# 300bhp ford focus st



## Guest (Nov 15, 2009)

*colorado red ford focus st*

hello all 

here we have a 07 reg colorado red ford focus st,in some what a bad condition exterior wise.....i havnt mastered using the canon on red,i found it difficult to capture the swirls  anyhow....

the process was as follows: loose dirt hoovered up,then an interior brush over carpet and hoovered again...mats hoovered and then snowfoam and vax'd,all plastics treated,leather also treated with gliptone  door shuts bottom of doors,around boot lid all apc'd....now on to the bodywork 

the car was snowfoamed all areas like foglights,grill,grab handle on boot,window surrounds agitated with a slidelock brush,left to dwell for 5minutes and rinsed off  wheels were soaked in bilberry wheelcleaner also NEXT UP was a wash with maxi suds 2 removing quite a substantial amount of dirt! after this i used a food bag over my finger and checked out how bad the contamination was on the paint...in a word extremely bad!! so i set about with a megs clay kit and finish kare lubricant,once happy the bodywork was decontaminated i used maxi suds 2 again to wash,megs water magnet to dry the car off 

NOW
it was time to roll the car into the garage and get the halogens on the paint,i was somewhat suprise by 1:the whole car was nothing but orange peel!!! 2:the swirls were very bad 3:lacquer peeling in alotof places! this car is in poor condition  at this point i went for some food had a think masked up the car and decided i was going to start of on an sfx2 pad with final finish workin the polish in on speed 2 and breakin down on speed 5! every panel needed 2passes to achieve what id say is a comfortable 90% correction! this was finished off with colli 476,i am very happy with the results, here are some pictures 

DIRTY

























INTERIOR









































WASHING

















CORRECTING

























































































RANDOM PICS

















































and a wee sneak at the engine bay which wasnt detailed as owner did not want it done:thumb:


















thank you for looking,got more pics to add bare with me


----------



## chillly (Jun 25, 2009)

Thats verry yummy there mate


----------



## chris3boro (May 12, 2008)

Great work looks great. But 300bhp through the front wheels? Oh dear.


----------



## Guest (Nov 15, 2009)

chris3boro said:


> Great work looks great. But 300bhp through the front wheels? Oh dear.

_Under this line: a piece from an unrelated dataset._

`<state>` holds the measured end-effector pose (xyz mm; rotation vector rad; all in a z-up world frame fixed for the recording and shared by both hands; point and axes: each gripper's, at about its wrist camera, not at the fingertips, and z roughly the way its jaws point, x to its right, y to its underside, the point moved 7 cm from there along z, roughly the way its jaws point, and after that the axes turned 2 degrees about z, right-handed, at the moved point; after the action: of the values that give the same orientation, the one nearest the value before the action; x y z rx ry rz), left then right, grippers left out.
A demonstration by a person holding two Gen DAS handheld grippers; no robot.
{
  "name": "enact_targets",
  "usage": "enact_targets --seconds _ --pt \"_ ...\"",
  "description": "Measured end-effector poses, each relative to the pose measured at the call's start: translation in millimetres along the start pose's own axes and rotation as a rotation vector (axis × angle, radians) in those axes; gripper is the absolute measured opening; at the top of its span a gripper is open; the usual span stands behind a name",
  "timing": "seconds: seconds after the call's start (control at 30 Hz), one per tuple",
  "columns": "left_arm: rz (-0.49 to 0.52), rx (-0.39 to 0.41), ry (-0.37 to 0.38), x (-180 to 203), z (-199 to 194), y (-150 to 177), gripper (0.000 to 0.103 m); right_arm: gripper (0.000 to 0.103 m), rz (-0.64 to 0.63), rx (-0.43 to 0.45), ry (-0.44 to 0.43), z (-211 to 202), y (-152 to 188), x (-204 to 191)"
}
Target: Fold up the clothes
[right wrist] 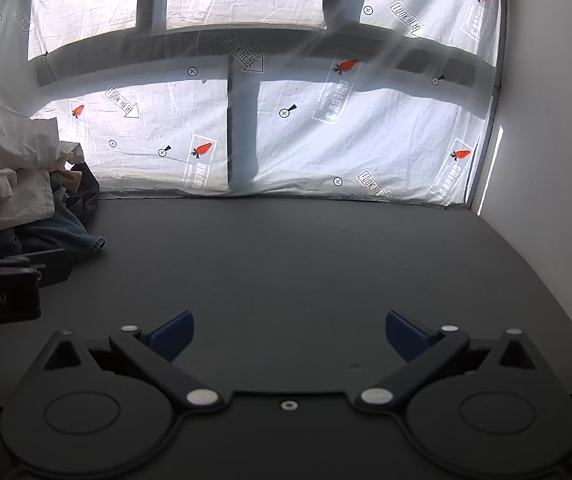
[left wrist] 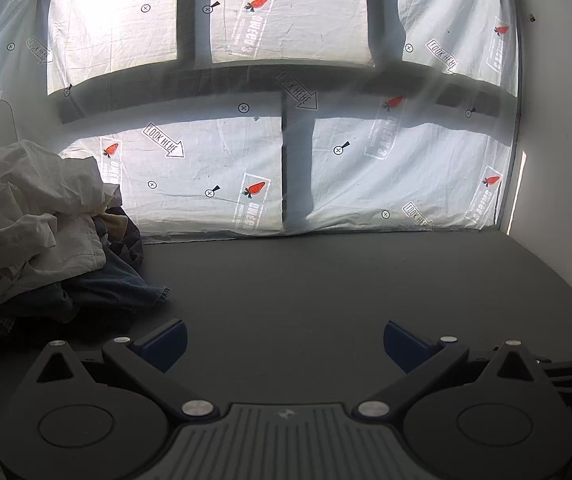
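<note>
Hovering above the dark counter (left wrist: 325, 280), the left hand-held gripper (left wrist: 285, 342) is seen spread wide and empty; the right hand-held gripper (right wrist: 289, 334) is spread the same, nothing pinched; the pile of clothes (left wrist: 46, 232) is heaped at the far left, white cloth (right wrist: 10, 172) over jeans (left wrist: 126, 284), well apart from both; no fold is begun. Risk, as judged: several tangled layers could be pinched at once and the heap dragged over. Behind, a window is covered by a printed sheet (right wrist: 325, 128); a white wall (right wrist: 545, 160) bounds the right; nothing is blocking the reach.
</note>
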<state>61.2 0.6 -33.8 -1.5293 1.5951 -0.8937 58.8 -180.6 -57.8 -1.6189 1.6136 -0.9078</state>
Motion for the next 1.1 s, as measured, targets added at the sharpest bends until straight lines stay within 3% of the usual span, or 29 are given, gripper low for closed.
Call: enact_targets --seconds 1.1 --pt "0.026 0.004 -0.024 -7 1 0 0.103 0.103 -0.014 0.009 -0.022 0 -4 6"
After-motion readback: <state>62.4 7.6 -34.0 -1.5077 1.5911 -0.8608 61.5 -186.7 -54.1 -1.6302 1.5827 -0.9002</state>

tell me about it fast but you know......evo mr fq 360 for me :devil:

edit: sorry about some blurred pics they look terrible im a noob on a camera


----------



## kingkong (May 23, 2007)

that was dirty, 

nice to see a red one don t see many of them

loving the carpet clean and turn round


----------



## dew1911 (Jun 9, 2009)

How's it been 300'd? TOTD, Dreamscience?

They never completley wipe out torque steer but it only really gets bad if you hoof it on full lock, and most FWD cars would have a funny do if you try that!

Good turnaround!


----------



## Guest (Nov 15, 2009)

dew1911 said:


> How's it been 300'd? TOTD, Dreamscience?
> 
> They never completley wipe out torque steer but it only really gets bad if you hoof it on full lock, and most FWD cars would have a funny do if you try that!
> 
> Good turnaround!


thank you for the comment


----------



## gatecrasher3 (Jul 21, 2006)

chris3boro said:


> Great work looks great. But 300bhp through the front wheels? Oh dear.


You drive it accordingly.

Big power FWD is a lot of fun.


----------



## Guest (Nov 15, 2009)

gatecrasher3 said:


> Big power FWD is a lot of fun.


my avatar proves this :thumb:


----------



## chris3boro (May 12, 2008)

gatecrasher3 said:


> You drive it accordingly.
> 
> Big power FWD is a lot of fun.


Agreed, but by accordingly you mean compensate. Im sure its fine in 3rd in a straight line, but its a bit pointless in lower gears when exiting a corner or in the wet when it must be a nightmare. Not having a go at FWD just think after a point it's getting a bit stupid.


----------



## Guest (Nov 15, 2009)

chris3boro said:


> Agreed, but by accordingly you mean compensate. Im sure its fine in 3rd in a straight line, but its a bit pointless in lower gears when exiting a corner or in the wet when it must be a nightmare. Not having a go at FWD just think after a point it's getting a bit stupid.


i agree to a certain level,ive seen these cars on track exit corners at ridiculous speeds with very lift off oversteer torque steer or understeer its actually suprising how well it handles! this is the focus though,its built to perform!


----------



## Alex_225 (Feb 7, 2008)

Car looks good, interior looked a right old state. 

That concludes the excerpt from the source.